Artículo publicado Diciembre 2025
Artículo publicado Diciembre 2025
El arte de cultivar lo posible
Gestionar la cultura es, ante todo, un gesto de apertura. Es sostener la convicción de que la creatividad necesita espacio, tiempo y escucha para desplegar su potencia transformadora. No se limita a diseñar programas o coordinar estructuras: es una práctica sensible que reconoce en cada artista, en cada comunidad y en cada obra un mundo en expansión. El gestor cultural se convierte así en mediador, acompañante y artesano de contextos; alguien que prepara el terreno para que lo inesperado pueda emerger.

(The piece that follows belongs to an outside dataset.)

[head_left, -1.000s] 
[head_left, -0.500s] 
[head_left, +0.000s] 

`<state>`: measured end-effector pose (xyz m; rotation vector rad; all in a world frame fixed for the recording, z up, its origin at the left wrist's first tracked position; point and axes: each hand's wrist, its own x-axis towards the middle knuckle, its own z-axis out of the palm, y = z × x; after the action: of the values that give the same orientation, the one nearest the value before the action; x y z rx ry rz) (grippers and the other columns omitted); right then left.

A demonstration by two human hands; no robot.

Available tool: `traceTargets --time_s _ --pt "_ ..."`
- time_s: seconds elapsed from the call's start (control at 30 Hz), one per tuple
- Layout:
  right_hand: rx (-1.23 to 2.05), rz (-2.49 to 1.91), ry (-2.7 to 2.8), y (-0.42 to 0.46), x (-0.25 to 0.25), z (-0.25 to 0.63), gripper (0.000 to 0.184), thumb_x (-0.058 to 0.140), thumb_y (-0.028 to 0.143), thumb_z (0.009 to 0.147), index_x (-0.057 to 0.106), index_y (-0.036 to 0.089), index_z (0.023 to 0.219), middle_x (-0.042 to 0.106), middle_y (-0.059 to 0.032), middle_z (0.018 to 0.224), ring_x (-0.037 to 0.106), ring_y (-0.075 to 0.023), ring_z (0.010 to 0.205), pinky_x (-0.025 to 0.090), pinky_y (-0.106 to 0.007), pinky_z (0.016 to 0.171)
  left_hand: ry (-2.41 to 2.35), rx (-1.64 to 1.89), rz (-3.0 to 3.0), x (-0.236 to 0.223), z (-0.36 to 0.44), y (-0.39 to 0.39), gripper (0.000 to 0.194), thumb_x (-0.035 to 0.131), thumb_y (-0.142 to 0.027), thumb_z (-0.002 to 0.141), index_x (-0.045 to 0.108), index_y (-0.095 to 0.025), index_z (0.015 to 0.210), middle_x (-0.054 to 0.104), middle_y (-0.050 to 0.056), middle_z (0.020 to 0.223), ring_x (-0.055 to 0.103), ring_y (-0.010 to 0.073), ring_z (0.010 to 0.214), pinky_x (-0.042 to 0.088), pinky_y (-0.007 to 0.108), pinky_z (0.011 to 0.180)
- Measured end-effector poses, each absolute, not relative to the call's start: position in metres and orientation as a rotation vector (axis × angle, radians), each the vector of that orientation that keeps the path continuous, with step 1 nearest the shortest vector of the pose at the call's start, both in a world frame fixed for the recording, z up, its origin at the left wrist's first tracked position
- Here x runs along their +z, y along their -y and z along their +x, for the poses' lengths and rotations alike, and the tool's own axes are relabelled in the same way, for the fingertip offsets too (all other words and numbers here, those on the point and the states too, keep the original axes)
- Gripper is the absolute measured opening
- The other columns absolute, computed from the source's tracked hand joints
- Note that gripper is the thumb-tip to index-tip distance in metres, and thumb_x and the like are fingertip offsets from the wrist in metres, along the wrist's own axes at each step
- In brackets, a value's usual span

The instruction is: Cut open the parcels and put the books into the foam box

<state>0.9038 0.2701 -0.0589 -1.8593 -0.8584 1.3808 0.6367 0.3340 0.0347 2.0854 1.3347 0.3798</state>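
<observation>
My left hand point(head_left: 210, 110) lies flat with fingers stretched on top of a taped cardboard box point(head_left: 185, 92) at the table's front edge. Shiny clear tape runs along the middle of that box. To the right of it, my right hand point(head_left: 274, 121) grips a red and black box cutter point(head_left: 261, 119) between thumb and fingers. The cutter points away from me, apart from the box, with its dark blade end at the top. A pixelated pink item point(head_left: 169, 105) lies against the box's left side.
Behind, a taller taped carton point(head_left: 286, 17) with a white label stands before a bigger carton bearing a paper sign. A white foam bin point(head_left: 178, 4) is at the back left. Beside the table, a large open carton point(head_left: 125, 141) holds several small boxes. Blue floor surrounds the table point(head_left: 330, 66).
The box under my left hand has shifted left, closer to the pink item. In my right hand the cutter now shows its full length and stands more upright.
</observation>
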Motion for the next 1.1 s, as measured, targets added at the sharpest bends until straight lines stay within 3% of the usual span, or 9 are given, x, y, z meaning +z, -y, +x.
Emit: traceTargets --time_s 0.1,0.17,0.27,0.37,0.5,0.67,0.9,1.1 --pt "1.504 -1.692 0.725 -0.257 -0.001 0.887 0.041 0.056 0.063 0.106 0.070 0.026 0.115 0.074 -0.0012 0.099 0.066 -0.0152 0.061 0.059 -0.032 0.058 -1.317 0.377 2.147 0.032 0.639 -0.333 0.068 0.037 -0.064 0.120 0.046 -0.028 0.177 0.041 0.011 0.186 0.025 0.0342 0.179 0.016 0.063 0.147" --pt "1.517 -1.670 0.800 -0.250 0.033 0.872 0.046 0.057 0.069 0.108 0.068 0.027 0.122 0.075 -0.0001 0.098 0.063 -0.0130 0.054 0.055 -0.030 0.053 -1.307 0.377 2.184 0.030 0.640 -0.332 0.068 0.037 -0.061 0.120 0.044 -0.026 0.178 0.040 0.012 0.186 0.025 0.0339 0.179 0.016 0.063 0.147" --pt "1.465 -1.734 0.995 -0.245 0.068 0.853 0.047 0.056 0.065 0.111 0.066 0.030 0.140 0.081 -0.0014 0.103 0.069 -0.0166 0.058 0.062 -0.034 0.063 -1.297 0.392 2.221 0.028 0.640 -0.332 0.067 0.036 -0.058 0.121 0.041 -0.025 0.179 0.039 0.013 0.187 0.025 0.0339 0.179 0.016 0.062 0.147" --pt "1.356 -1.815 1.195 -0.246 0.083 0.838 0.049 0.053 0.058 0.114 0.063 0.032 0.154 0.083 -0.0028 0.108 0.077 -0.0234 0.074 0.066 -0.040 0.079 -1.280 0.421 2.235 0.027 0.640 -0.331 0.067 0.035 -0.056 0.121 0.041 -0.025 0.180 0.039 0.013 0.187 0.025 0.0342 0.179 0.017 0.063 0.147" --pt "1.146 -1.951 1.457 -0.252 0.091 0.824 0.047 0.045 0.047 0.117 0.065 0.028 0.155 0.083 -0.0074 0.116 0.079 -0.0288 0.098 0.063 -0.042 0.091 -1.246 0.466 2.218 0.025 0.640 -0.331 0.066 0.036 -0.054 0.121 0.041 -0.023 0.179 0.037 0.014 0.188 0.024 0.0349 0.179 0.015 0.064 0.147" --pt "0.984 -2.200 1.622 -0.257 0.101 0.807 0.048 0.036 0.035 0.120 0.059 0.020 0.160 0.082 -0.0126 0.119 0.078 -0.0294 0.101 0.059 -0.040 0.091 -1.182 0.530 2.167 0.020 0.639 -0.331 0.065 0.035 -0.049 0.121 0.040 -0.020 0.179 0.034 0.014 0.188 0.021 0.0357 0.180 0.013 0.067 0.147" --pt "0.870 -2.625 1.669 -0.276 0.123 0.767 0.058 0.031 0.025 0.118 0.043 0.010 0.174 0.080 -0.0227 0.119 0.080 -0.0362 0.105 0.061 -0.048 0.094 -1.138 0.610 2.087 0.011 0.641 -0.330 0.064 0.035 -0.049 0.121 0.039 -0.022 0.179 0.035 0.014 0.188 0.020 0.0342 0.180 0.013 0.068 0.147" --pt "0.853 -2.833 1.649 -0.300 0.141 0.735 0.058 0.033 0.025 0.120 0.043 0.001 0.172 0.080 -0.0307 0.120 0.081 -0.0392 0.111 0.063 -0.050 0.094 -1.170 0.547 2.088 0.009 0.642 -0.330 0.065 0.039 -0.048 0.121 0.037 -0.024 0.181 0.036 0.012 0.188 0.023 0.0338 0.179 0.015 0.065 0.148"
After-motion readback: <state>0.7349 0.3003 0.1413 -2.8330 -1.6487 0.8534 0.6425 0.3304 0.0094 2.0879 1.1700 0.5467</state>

En este oficio, la cultura no se administra: se cultiva. Su materia es viva, móvil, a veces frágil, siempre dinámica. Requiere una mirada atenta capaz de identificar qué condiciones permiten que una idea, aún tentativa, pueda arraigar. Gestionar implica leer los ritmos de una escena, comprender sus tensiones e imaginar configuraciones donde la creación encuentre eco. Este trabajo no sucede en los márgenes, sino en el corazón mismo del tejido cultural: allí donde las prácticas artísticas dialogan con los públicos, donde las instituciones se reinventan, donde los lenguajes se mezclan para dar lugar a nuevas posibilidades.
Crear espacios para la creatividad es, en esencia, ejercer un acto de hospitalidad. Cada proyecto expositivo, cada residencia, cada ciclo de pensamiento o acción cultural es una casa por construir. Sus cimientos son la confianza, la apertura y el compromiso con lo diverso. Su estructura se sostiene en la curaduría entendida como una práctica relacional: aquella que organiza encuentros significativos entre obra, contexto y mirada. Gestionar es habilitar esta constelación de vínculos, hacer visible lo invisible, propiciar el surgimiento de narrativas que amplíen la sensibilidad colectiva.
Desde una óptica curatorial, el rol del gestor cultural adquiere una dimensión ecológica. Las instituciones y los espacios artísticos se conciben como ecosistemas donde circulan afectos, saberes, materiales y perspectivas. En ellos, cada decisión, desde la distribución espacial hasta la comunicación, desde la selección de proyectos hasta la mediación con el público, contribuye a dar forma a una experiencia estética. Gestionar cultura es, así, diseñar las condiciones de posibilidad para que estas experiencias se vuelvan memorables, críticas y transformadoras.
En un mundo que avanza con velocidad, donde las imágenes se consumen y dispersan en instantes, crear espacios para la cultura es un acto profundamente político. Significa resistir la lógica de lo inmediato y defender la necesidad de detenerse, observar, participar y reflexionar. Es ofrecer un territorio donde la imaginación no sea un lujo, sino una herramienta de pensamiento; donde la sensibilidad pueda intervenir en la manera en que habitamos lo social.
Gestionar la cultura es, finalmente, un ejercicio de fe en el porvenir. Es apostar por lo que aún no existe, por lo que podría ser, por aquello que solo la creación es capaz de revelar. Es acompañar procesos, nutrir lo incipiente, sostener lo vulnerable y permitir que lo poético ingrese en la esfera pública como un modo de conocimiento. En ese hacer lugar, el gestor cultural no solo construye plataformas para el arte: construye futuros. Porque cada espacio que abre es una invitación a imaginar, y cada imaginación que florece es un paso hacia un mundo más sensible, más plural y más vivo.